**Your instructions**: Give back the data below exactly, with every line kept the same.

**Dataset content**:
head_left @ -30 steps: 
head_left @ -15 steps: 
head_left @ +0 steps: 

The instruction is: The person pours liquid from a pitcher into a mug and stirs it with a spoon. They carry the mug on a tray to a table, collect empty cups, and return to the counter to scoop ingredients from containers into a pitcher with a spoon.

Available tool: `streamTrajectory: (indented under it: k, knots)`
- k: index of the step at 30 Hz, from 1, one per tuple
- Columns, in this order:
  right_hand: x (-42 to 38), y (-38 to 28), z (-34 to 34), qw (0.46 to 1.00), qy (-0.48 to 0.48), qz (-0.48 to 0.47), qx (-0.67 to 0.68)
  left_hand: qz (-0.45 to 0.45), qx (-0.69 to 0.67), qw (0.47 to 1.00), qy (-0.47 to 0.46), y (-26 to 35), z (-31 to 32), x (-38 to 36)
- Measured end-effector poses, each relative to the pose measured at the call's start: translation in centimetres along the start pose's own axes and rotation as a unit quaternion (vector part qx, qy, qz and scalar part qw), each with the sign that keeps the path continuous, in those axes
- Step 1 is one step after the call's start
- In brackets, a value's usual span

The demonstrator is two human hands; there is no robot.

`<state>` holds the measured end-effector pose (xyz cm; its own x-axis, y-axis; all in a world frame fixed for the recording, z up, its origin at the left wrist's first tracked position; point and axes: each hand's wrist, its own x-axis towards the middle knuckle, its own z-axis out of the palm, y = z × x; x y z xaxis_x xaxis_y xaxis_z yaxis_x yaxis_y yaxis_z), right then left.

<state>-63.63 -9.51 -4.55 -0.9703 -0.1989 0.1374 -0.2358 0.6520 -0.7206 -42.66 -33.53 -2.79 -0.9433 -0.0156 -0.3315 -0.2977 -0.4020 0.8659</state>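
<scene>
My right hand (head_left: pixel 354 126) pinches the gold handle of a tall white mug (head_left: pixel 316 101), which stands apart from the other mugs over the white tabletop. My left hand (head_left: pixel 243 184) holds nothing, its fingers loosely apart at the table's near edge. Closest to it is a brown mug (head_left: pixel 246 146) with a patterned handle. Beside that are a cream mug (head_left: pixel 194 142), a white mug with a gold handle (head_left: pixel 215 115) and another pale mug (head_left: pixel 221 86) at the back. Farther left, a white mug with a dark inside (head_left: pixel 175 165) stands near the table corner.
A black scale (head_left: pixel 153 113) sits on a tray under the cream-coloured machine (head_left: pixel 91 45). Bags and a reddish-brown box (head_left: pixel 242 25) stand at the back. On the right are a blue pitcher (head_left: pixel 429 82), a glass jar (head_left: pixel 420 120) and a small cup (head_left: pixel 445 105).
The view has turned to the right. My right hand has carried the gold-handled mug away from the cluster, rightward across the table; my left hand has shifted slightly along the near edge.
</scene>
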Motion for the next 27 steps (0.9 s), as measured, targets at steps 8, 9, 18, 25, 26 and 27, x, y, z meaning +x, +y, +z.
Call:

**Reply to the exercise**:
head_left @ -30 steps: 
head_left @ -15 steps: 
head_left @ +0 steps: 

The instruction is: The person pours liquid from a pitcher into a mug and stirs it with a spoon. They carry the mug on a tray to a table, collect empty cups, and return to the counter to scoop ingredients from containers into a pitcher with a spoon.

Available tool: `streamTrajectory: (indented under it: k, knots)`
- k: index of the step at 30 Hz, from 1, one per tuple
- Columns, in this order:
  right_hand: x (-42 to 38), y (-38 to 28), z (-34 to 34), qw (0.46 to 1.00), qy (-0.48 to 0.48), qz (-0.48 to 0.47), qx (-0.67 to 0.68)
  left_hand: qz (-0.45 to 0.45), qx (-0.69 to 0.67), qw (0.47 to 1.00), qy (-0.47 to 0.46), y (-26 to 35), z (-31 to 32), x (-38 to 36)
- Measured end-effector poses, each relative to the pose measured at the call's start: translation in centimetres along the start pose's own axes and rotation as a unit quaternion (vector part qx, qy, qz and scalar part qw), each with the sign that keeps the path continuous, in those axes
- Step 1 is one step after the call's start
- In brackets, a value's usual span

The demonstrator is two human hands; there is no robot.

`<state>` holds the measured end-effector pose (xyz cm; its own x-axis, y-axis; all in a world frame fixed for the recording, z up, its origin at the left wrist's first tracked position; point and axes: each hand's wrist, its own x-axis towards the middle knuckle, its own z-axis out of the palm, y = z × x; x y z xaxis_x xaxis_y xaxis_z yaxis_x yaxis_y yaxis_z), right then left.

<state>-63.63 -9.51 -4.55 -0.9703 -0.1989 0.1374 -0.2358 0.6520 -0.7206 -42.66 -33.53 -2.79 -0.9433 -0.0156 -0.3315 -0.2977 -0.4020 0.8659</state>
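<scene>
My right hand (head_left: pixel 354 126) pinches the gold handle of a tall white mug (head_left: pixel 316 101), which stands apart from the other mugs over the white tabletop. My left hand (head_left: pixel 243 184) holds nothing, its fingers loosely apart at the table's near edge. Closest to it is a brown mug (head_left: pixel 246 146) with a patterned handle. Beside that are a cream mug (head_left: pixel 194 142), a white mug with a gold handle (head_left: pixel 215 115) and another pale mug (head_left: pixel 221 86) at the back. Farther left, a white mug with a dark inside (head_left: pixel 175 165) stands near the table corner.
A black scale (head_left: pixel 153 113) sits on a tray under the cream-coloured machine (head_left: pixel 91 45). Bags and a reddish-brown box (head_left: pixel 242 25) stand at the back. On the right are a blue pitcher (head_left: pixel 429 82), a glass jar (head_left: pixel 420 120) and a small cup (head_left: pixel 445 105).
The view has turned to the right. My right hand has carried the gold-handled mug away from the cluster, rightward across the table; my left hand has shifted slightly along the near edge.
</scene>
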Motion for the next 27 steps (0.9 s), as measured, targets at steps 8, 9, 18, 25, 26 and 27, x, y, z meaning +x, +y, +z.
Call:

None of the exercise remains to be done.